Potentially Large Impacts to the Bahamas and the US: Hurricane Joaquin Continues to Strengthen
Hurricane Hunters continue to fly through Hurricane Joaquin with the intent to learn about the environment around the system and to hopefully narrow model solutions down. This hurricane is a different system from yesterday in terms of structure. Rapid intensification has continued. An eye feature has come and go on satellite imagery since early this morning. Earlier microwave imagery has confirmed that an eyewall has formed and recon confirms that it is at least mostly closed off. The NHC has hit a home run today by adding key messages to their discussions, so we’ll start there, from the 5pm discussion:
- Winds: Tropical storm force winds may already be impacting the far eastern Bahamas, and conditions will deteriorate during the overnight hours. Winds in the east central Bahamas are forecast to reach and possibly surpass 75 mph tomorrow morning. The time for preparations there is ending.
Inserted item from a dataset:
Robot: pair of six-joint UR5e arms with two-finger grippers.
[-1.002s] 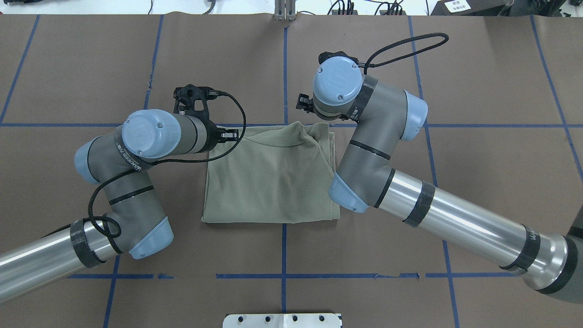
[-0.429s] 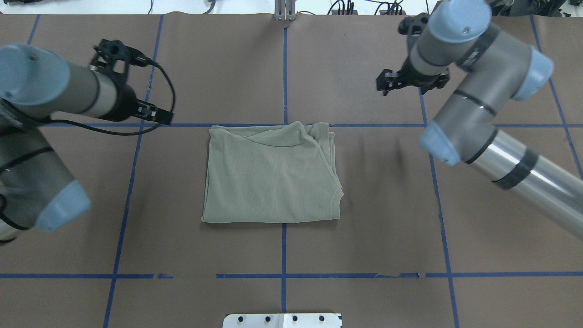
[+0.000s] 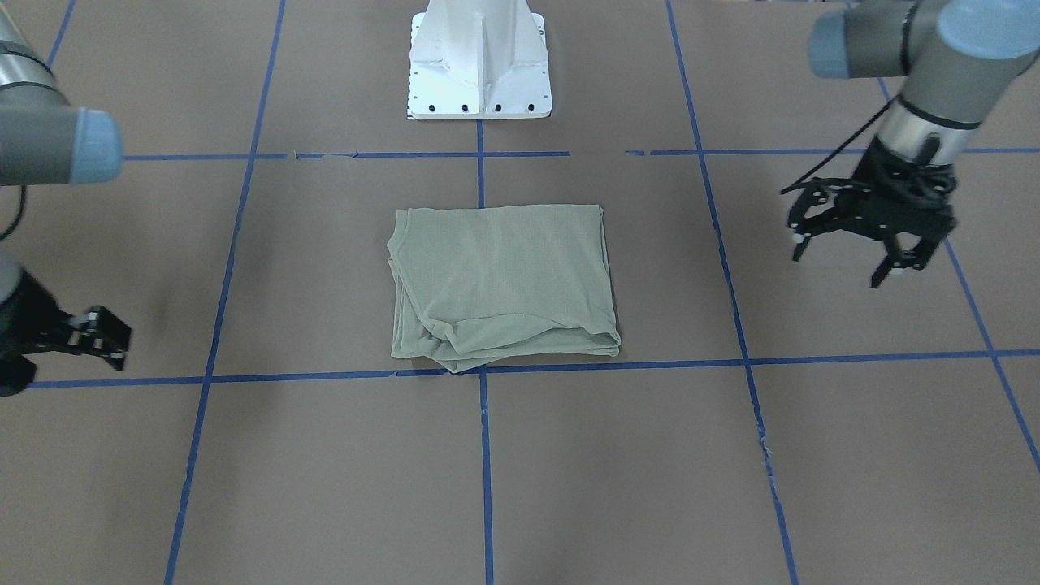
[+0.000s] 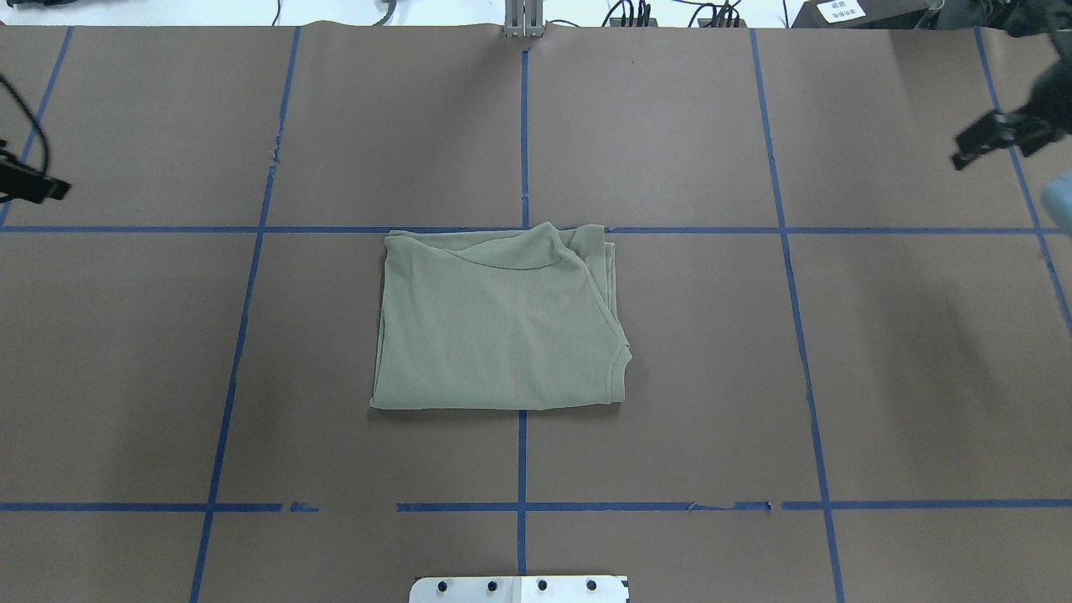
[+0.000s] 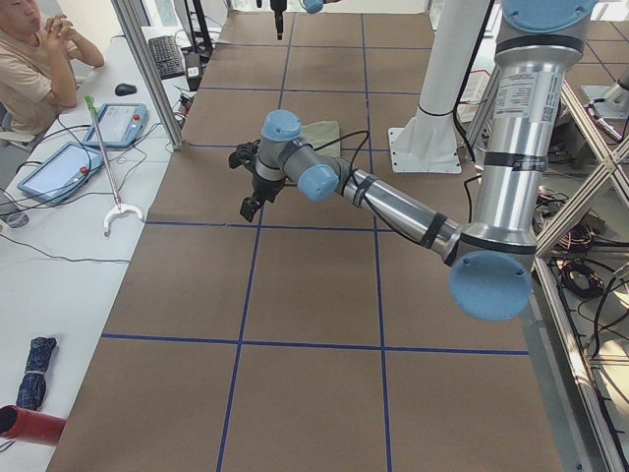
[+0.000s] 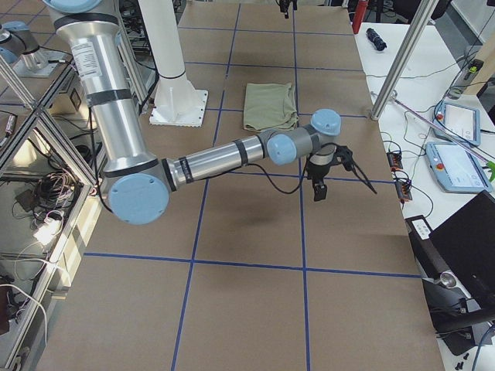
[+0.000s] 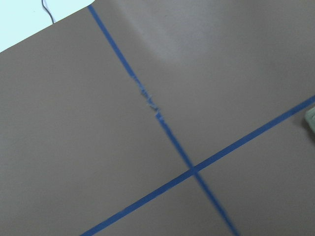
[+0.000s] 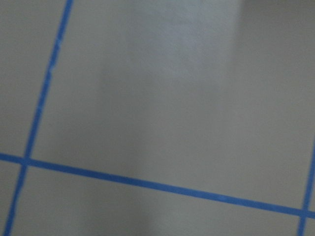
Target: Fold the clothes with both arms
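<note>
The sage-green shirt (image 4: pixel 494 327) lies folded into a flat rectangle at the table's middle, with its collar edge and bunched layers along the far side (image 3: pixel 504 276). Its logo and tag are hidden. My left gripper (image 3: pixel 841 264) is open and empty, raised above the table far to the shirt's left; it shows at the overhead view's left edge (image 4: pixel 33 184). My right gripper (image 3: pixel 114 337) looks open and empty, far to the shirt's right, near the overhead view's right edge (image 4: pixel 997 138). Neither touches the shirt. Both wrist views show only brown table and blue tape.
The brown table covering (image 4: pixel 754 377) carries a grid of blue tape lines (image 4: pixel 522 469). The white pedestal base (image 3: pixel 479 61) stands at the robot's side of the table. A seated operator (image 5: pixel 39 59), tablets and a grabber stick lie beyond the table's far edge.
Both arms have lifted off the shirt's far edge and swung wide outward, left arm to the left, right arm to the right. The shirt has stayed in place.
</note>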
As stated in point #4, it is far too early to talk about wind impacts to the US.
- Surge: This will be a problem even for north facing beaches. Due to Joaquin’s southwestward motion the strongest winds will be on the western side of the system out of the north. Sea level rise is anticipated to be 3-5 feet with higher waves.
- Rainfall: The global models continue to suggest extreme rainfall totals for San Salvador, Long Island, Crooked Island and Cat Island. These totals are progged to be at more than 12″ and potentially up to 2 feet of rainfall for the east central islands in the hurricane warning zone. Any change in path with change the location of these heaviest rainfall totals. 72 hour rainfall totals are shown below. Besides noting the obvious bullseye in the Bahamas it is very much worth noting the heavy rainfall totals from Georgia to Maryland. This is due in parts due to a frontal boundary across the area, the remnants of 99L, and numerous atmospheric rivers already feeding into the area. This is by and far the biggest threat to the US right now for a much larger population than coastal hurricane impacts. WPC continues to indicate rainfall totals of 7″+ for areas from South Carolina to New Jersey. Flash flooding is possible this week both in the Bahamas over the next 48 hours to the eastern US later this week.
- Surf: This afternoon’s forecast from TAFB show waves of 20 feet on Thursday growing to 34 feet on Friday mainly to the north of the eye. Waves of 12 feet will impact the east central Bahamas through Friday, and waves will be on the increase along the entire US sea board through Sunday. Winds will be onshore north of the center for the US and turning offshore as Joaquin passes northward of a latitude.
Joaquin should continue to drift toward the southwest over the next 12 hours or so. As of the 8pm Advisory, the hurricane hunters found winds of 105 mph and a center slightly to the left of the 5pm forecast. This brings the highest winds to VERY near or over San Salvador and Cat Island throughout the day on Thursday. After monitoring the respective steering layer charts for the last couple of days, it isn’t too much of a surprise that Joaquin has been left of the forecast in the short term by a few miles. It’s possible that Joaquin makes it deep into the Bahamas as it strengthens as steering currents for a category 4 or stronger are still from north to south in the short term. Steering currents are forecast to change tomorrow which should capture the system and drive it north. The main feature that will drive the forecast track continues to be a very deep trough over the eastern US that will dig into a SE to NW tilted trough. This will continue to drive moisture into the mid-Atlantic and will bring drier cooler air into the deep south.
There is a distinct possibility that Joaquin could be a category 4 hurricane as it moves through the Bahamas tonight and tomorrow. Shear has been unable to hinder any development so far, and upper level winds will be at their peak favorability tomorrow into early Friday. A large outflow channel has set up to the south and an additional channel will set up later this week as Joaquin begins to feel the US Trough. This could allow Joaquin an opportunity to tack on an additional 25 mph on to its current wind speed by Friday. It is very conceivable that Joaquin could become a category three hurricane tonight. Note that the NHC intensity for 0000z was set within the category 3 range, so anticipate an upgrade tonight. Also note that all of the intensity models were nudged up. G-IV and near-surface recon data will be put into the 0000z models tonight. Models continue to underestimate intensity. Pretty close to worst case scenario for the east central Bahamas.
We’ll talk more about impacts to the US when Joaquin’s impacts to the Bahamas let up. I do want to mention that the remnants of Ida do have an 80% chance of reformation by this weekend. This reformation could open the door for some out to sea possibilities, but as the GFS and Euro ensembles show, this possibility remains low.
The Bottom Line:
Joaquin will bring a VERY bad day to the central and northern Bahamas on Thursday with tropical storm wind probabilities over 60% and hurricane force winds anticipated for a few east central Bahamas. It is still very much a prepare, wait, and see approach for US impacts. The trend has been for a more westward track for the US that will have to be monitored. Intensity models continue to underdo forecast intensity, this too will have to be monitored.